Task 2: Edit your new rule

  1. In the Search bar of the Azure portal, type Sentinel, then select Microsoft Sentinel.

  2. Select your Microsoft Sentinel Workspace.

  3. Select Analytics from the Configuration area.

  4. Make sure that you are in the Active rules tab in the command bar and select the New CloudShell User rule.

  5. Right click the rule and select Edit from the pop-up menu.

  6. Select the Next: Set rule logic > button.

  7. Select the Next: Incident settings > button.

  8. Select the Next: Automated response > button.

  9. On the Automated response tab under Automation rules, select + Add new.

  10. For the Automation rule name, enter Tier 2.

  11. For the Actions, select Assign owner.

  12. Then select Assign to me.

  13. Select Apply

  14. Select the Next: Review and create > button.

  15. Select Save.

Task 3: Test your new rule

In this task, you test your new scheduled query rule.

  1. In the top bar of the Azure portal, Select the icon >_ that corresponds to the Cloud Shell. You might need to select the ellipsis icon first (…) if your display resolution is too low.

  2. In the Welcome to Azure Cloud Shell window, select Powershell.

  3. On the Getting started page, select Mount storage account, and then select your Azure Pass - Sponsorship from the storage account subscription drop-down menu item and select the Apply button.
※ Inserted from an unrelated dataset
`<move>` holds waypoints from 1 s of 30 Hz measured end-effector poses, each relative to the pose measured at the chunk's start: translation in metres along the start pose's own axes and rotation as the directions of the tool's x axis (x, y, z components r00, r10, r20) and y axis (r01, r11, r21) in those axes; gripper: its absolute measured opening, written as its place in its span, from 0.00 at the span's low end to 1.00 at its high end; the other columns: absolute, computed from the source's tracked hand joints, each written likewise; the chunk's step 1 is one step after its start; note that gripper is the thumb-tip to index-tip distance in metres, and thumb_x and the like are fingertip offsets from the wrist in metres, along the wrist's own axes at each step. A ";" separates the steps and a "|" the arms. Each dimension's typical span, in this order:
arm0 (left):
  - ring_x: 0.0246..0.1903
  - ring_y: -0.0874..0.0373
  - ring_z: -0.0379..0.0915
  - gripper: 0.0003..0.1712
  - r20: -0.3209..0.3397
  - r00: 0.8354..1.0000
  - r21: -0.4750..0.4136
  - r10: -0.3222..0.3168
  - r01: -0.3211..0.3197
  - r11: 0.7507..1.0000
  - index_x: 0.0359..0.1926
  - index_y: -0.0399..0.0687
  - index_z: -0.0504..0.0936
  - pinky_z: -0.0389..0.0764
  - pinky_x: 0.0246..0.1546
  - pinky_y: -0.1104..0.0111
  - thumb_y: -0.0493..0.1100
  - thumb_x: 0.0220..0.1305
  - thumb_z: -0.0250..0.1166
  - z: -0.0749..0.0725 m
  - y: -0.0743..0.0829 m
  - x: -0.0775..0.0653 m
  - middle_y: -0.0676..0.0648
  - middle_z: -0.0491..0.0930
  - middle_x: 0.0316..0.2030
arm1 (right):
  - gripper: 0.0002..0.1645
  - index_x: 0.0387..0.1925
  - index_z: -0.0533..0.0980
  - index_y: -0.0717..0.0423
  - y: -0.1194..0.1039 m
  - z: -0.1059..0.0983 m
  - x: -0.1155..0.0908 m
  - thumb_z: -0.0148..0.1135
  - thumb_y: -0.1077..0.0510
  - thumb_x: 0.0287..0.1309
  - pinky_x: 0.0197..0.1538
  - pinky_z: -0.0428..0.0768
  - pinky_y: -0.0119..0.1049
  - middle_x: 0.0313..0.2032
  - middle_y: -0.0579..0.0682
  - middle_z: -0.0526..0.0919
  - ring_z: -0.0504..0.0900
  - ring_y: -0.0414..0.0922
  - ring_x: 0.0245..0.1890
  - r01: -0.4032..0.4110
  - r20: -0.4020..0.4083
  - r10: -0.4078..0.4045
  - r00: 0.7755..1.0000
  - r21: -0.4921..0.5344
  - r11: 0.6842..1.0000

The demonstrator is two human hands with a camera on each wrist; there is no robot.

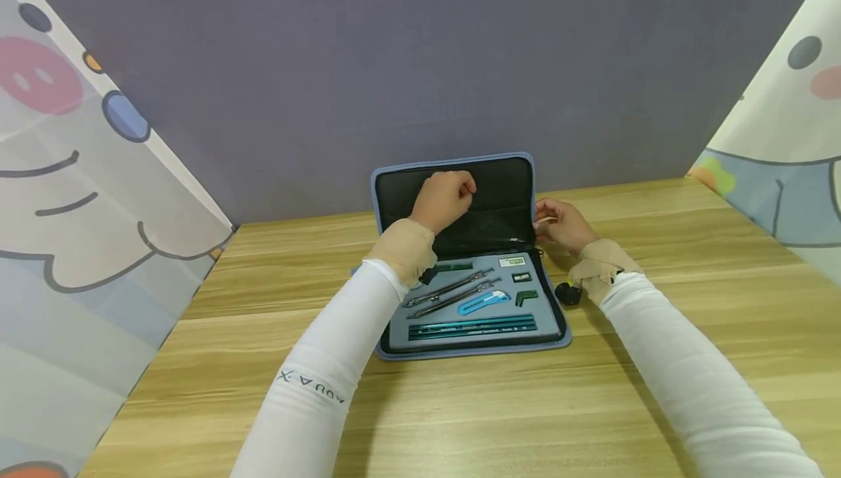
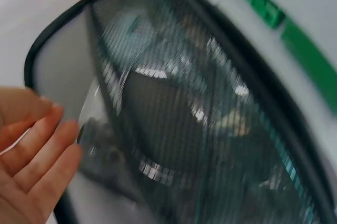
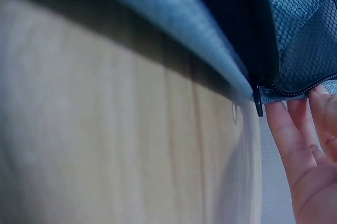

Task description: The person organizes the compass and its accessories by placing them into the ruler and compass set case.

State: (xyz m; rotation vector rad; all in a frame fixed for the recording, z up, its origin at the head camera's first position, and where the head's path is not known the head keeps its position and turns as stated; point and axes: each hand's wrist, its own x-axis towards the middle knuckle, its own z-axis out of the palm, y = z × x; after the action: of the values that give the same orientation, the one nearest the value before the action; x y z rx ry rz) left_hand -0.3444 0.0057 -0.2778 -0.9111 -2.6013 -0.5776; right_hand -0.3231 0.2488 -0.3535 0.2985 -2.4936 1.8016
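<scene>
A zippered stationery case lies unfolded, its lid raised against the grey backdrop. My left hand hovers before the lid, fingers loosely bent and holding nothing visible. In the left wrist view it is beside the mesh pocket, where clear plastic shows. My right hand pinches the lid's right edge between thumb and fingers, near the zipper pull. In the tray sit compasses, a blue utility knife, dark green pencils, a sharpener and an eraser. My left wrist hides the tray's upper left.
The case stands on a wood-grain table. Behind it rises a grey wall. Cartoon-printed panels flank both sides. A black wrist camera hangs under my right wrist, close to the case's right side.
</scene>
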 end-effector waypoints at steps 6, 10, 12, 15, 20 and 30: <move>0.44 0.49 0.74 0.11 -0.254 0.967 0.136 0.034 0.001 0.991 0.44 0.41 0.81 0.76 0.46 0.62 0.34 0.65 0.55 -0.018 -0.022 -0.003 0.43 0.79 0.43 | 0.13 0.45 0.64 0.76 0.002 -0.001 0.000 0.49 0.79 0.56 0.34 0.82 0.31 0.33 0.51 0.72 0.75 0.34 0.29 0.019 -0.007 -0.019 1.000 -0.005 1.000; 0.51 0.46 0.71 0.15 -0.268 0.963 0.180 -0.036 0.086 0.980 0.52 0.41 0.79 0.74 0.52 0.59 0.37 0.68 0.53 -0.025 -0.034 -0.004 0.41 0.78 0.49 | 0.14 0.45 0.65 0.76 0.005 -0.002 -0.001 0.50 0.79 0.56 0.34 0.82 0.30 0.34 0.51 0.72 0.75 0.34 0.29 0.012 -0.007 -0.012 1.000 -0.018 1.000; 0.51 0.46 0.72 0.15 -0.235 0.969 0.199 -0.078 0.126 0.972 0.52 0.41 0.79 0.74 0.52 0.57 0.39 0.70 0.51 -0.029 -0.038 -0.004 0.41 0.78 0.49 | 0.14 0.46 0.65 0.75 0.006 -0.004 -0.001 0.50 0.78 0.57 0.34 0.82 0.30 0.34 0.52 0.73 0.75 0.34 0.30 0.009 -0.009 -0.010 1.000 -0.027 1.000; 0.48 0.46 0.75 0.15 -0.195 0.973 0.194 -0.124 0.162 0.967 0.50 0.42 0.81 0.76 0.50 0.57 0.41 0.71 0.51 -0.032 -0.042 -0.005 0.42 0.80 0.48 | 0.14 0.46 0.66 0.75 0.006 -0.006 -0.001 0.51 0.77 0.57 0.34 0.82 0.30 0.35 0.52 0.73 0.75 0.34 0.30 0.011 -0.015 -0.011 1.000 -0.045 0.999; 0.46 0.47 0.77 0.13 -0.197 0.972 0.155 -0.128 0.160 0.975 0.49 0.43 0.82 0.77 0.47 0.58 0.38 0.70 0.53 -0.035 -0.044 -0.008 0.43 0.81 0.46 | 0.14 0.46 0.66 0.75 0.003 -0.010 0.000 0.52 0.77 0.57 0.34 0.82 0.30 0.34 0.51 0.74 0.75 0.35 0.30 0.004 -0.013 -0.005 1.000 -0.050 0.999; 0.41 0.48 0.78 0.12 -0.217 0.976 0.155 -0.026 0.060 0.986 0.46 0.44 0.83 0.78 0.42 0.58 0.34 0.67 0.56 -0.044 -0.035 -0.022 0.44 0.82 0.43 | 0.13 0.45 0.66 0.77 0.001 -0.029 -0.003 0.53 0.73 0.59 0.42 0.82 0.32 0.34 0.48 0.77 0.79 0.37 0.33 -0.037 0.100 0.039 0.994 -0.026 0.999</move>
State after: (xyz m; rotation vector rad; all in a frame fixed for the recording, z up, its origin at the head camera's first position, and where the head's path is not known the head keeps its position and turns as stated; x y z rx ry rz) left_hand -0.3434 -0.0520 -0.2584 -0.7015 -2.4366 -0.4429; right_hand -0.3226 0.2774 -0.3455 0.3520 -2.6036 1.8128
    Important: Do not select the No storage account required radio button option. This wil cause the incident creation to fail.

  4. On the Mount storage account page, select We will create a storage account for you, and then select Next.

  5. Wait until the Cloud Shell is provisioned, then close the Azure Cloud Shell window.

  6. In the Search bar of the Azure portal, type Activity and then select Activity Log.

  7. Make sure the following Operation name items appear: List Storage Account Keys and Update Storage Account Create. These are the operations that the KQL query you reviewed earlier will match to generate the alert. Hint: You might need to select Refresh to update the list.

  8. In the Search bar of the Azure portal, type Sentinel, then select Microsoft Sentinel.

  9. Select your Microsoft Sentinel Workspace.

  10. Select the Incidents menu option under Threat management.

  11. Select the Auto-refresh incidents toggle.

  12. You should see the newly created Incident.

    Note: The event that triggers the incident may take 5+ minutes to process. Continue with the next exercise, you will come back to this view later.

  13. Select the Incident and review the information in the right blade.